What you need to do:
With the line containing "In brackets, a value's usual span" as the start and the line containing "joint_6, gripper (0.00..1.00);" as the end, transcribe that span of the entries below exactly, including both.

Entries taken from a collection:
++++++

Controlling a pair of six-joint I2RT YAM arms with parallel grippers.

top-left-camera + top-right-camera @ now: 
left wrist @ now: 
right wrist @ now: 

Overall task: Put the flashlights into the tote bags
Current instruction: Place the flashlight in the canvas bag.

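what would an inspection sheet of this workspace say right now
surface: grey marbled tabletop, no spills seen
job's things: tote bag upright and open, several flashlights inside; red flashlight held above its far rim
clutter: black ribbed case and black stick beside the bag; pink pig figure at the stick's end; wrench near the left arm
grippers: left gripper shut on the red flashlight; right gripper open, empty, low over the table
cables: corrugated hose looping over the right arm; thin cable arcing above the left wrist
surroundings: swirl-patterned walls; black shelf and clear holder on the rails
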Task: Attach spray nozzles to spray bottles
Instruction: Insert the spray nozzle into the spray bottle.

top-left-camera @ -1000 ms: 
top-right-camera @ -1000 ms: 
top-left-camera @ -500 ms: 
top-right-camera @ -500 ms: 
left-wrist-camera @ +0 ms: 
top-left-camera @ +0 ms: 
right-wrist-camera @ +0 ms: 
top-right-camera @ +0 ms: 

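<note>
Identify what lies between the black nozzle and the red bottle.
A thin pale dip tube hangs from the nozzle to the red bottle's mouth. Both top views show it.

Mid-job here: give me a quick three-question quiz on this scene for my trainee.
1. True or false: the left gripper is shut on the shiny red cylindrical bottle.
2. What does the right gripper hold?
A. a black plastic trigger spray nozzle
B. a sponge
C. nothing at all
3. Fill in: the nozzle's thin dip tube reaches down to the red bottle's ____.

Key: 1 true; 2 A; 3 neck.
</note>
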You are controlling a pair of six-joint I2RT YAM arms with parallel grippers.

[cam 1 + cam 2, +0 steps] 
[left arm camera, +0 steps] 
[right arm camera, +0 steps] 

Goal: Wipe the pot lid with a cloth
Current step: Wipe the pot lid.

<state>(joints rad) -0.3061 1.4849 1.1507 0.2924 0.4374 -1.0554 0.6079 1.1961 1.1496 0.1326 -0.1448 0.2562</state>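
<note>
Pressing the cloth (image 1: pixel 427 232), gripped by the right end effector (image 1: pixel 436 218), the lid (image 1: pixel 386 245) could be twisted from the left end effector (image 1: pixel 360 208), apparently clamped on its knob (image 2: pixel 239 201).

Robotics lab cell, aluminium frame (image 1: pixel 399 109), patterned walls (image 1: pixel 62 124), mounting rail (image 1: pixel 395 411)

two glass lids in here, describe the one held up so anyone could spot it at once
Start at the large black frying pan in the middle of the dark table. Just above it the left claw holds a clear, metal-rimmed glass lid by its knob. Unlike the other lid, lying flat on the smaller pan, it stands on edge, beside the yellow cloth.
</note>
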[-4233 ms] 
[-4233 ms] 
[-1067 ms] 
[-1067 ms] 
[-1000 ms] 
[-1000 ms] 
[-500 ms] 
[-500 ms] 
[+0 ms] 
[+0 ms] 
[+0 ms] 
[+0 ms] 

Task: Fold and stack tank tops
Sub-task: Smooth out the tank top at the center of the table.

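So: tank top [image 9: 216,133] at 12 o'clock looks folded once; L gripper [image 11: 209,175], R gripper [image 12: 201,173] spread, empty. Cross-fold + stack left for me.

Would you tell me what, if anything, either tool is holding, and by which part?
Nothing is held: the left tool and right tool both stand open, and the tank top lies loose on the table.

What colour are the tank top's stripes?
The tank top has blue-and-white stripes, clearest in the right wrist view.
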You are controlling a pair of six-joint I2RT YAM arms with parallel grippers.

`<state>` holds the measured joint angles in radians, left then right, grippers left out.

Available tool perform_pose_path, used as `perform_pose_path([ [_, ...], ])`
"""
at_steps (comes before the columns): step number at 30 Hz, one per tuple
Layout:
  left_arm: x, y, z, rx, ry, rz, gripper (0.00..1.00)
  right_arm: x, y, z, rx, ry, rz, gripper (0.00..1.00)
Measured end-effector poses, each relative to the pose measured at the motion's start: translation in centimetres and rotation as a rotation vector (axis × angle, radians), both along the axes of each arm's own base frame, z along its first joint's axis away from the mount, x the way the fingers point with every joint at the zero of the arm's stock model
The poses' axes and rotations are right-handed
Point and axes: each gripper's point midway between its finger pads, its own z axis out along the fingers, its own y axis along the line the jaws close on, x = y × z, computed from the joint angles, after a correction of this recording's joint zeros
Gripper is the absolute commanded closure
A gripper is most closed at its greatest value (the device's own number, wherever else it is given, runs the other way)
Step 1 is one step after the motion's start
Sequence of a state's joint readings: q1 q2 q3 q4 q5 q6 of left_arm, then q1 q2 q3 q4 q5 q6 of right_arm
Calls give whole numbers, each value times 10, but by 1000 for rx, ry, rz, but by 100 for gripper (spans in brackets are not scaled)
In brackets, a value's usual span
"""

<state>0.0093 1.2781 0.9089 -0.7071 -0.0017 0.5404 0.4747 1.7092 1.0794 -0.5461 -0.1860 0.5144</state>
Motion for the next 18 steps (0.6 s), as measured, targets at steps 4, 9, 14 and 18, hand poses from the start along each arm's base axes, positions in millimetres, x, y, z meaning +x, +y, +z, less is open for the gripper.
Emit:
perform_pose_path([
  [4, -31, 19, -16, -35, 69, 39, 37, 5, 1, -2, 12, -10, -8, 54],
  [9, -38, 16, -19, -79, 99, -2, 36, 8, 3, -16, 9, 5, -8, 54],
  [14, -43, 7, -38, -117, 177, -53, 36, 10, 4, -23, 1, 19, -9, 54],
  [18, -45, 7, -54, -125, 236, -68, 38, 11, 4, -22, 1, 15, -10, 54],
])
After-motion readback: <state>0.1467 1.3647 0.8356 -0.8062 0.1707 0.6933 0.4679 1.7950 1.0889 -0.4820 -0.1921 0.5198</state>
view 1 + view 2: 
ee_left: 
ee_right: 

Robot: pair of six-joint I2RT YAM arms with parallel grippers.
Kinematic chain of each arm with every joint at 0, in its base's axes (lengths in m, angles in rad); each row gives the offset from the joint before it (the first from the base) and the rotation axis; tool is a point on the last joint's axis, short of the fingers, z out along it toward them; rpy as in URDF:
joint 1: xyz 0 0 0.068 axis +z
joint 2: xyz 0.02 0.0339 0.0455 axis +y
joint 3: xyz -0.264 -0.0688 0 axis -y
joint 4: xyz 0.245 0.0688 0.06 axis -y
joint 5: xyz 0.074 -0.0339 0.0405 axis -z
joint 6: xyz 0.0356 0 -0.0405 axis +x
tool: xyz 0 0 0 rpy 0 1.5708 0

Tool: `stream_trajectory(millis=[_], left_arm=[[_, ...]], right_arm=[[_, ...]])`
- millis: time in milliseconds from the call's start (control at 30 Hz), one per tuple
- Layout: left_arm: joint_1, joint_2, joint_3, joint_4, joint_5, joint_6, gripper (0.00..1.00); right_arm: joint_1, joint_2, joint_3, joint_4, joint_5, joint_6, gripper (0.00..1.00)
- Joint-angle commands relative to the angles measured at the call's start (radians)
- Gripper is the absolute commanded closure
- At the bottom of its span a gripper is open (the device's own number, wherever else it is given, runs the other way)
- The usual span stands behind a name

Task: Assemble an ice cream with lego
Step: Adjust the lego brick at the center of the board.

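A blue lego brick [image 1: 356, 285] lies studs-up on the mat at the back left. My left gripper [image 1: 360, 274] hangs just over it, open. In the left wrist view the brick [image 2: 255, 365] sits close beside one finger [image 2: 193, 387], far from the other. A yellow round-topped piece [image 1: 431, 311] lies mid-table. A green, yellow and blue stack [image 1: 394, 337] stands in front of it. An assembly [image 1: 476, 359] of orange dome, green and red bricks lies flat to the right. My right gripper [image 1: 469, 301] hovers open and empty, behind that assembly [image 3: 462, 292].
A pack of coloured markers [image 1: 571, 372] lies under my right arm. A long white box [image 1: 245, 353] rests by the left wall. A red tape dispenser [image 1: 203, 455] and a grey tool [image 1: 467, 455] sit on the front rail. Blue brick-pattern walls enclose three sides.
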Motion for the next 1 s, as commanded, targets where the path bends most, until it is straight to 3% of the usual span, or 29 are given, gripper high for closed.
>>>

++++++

Result for this task:
In brackets, a value's usual span
"""

<state>0.0093 1.2781 0.9089 -0.7071 -0.0017 0.5404 0.4747 1.7092 1.0794 -0.5461 -0.1860 0.5144</state>
Motion for the next 18 steps (0.6 s), as measured, targets at steps 4, 9, 14 and 18, hand poses from the start along each arm's base axes, positions in millimetres, x, y, z meaning +x, +y, +z, less is open for the gripper.
Emit:
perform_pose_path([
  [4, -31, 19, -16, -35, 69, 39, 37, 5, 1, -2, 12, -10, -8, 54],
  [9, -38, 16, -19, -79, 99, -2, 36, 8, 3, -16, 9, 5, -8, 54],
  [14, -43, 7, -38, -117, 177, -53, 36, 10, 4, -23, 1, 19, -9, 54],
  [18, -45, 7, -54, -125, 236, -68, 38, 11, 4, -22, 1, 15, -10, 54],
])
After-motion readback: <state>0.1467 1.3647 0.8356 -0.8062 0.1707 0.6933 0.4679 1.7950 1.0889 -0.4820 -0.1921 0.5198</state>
view 1 + view 2: 
ee_left: 
ee_right: 

Robot: pair of six-joint I2RT YAM arms with parallel grippers.
Kinematic chain of each arm with every joint at 0, in its base's axes (lengths in m, angles in rad); each row gives the offset from the joint before it (the first from the base) and the rotation axis; tool is a point on the last joint's axis, short of the fingers, z out along it toward them; rpy as in URDF:
joint 1: xyz 0 0 0.068 axis +z
joint 2: xyz 0.02 0.0339 0.0455 axis +y
joint 3: xyz -0.264 -0.0688 0 axis -y
joint 4: xyz 0.245 0.0688 0.06 axis -y
joint 5: xyz 0.074 -0.0339 0.0405 axis -z
joint 6: xyz 0.0356 0 -0.0405 axis +x
tool: xyz 0 0 0 rpy 0 1.5708 0

Tool: `stream_trajectory(millis=[_], left_arm=[[_, ...]], right_arm=[[_, ...]])`
- millis: time in milliseconds from the call's start (control at 30 Hz), one per tuple
- Layout: left_arm: joint_1, joint_2, joint_3, joint_4, joint_5, joint_6, gripper (0.00..1.00); right_arm: joint_1, joint_2, joint_3, joint_4, joint_5, joint_6, gripper (0.00..1.00)

No further output is needed.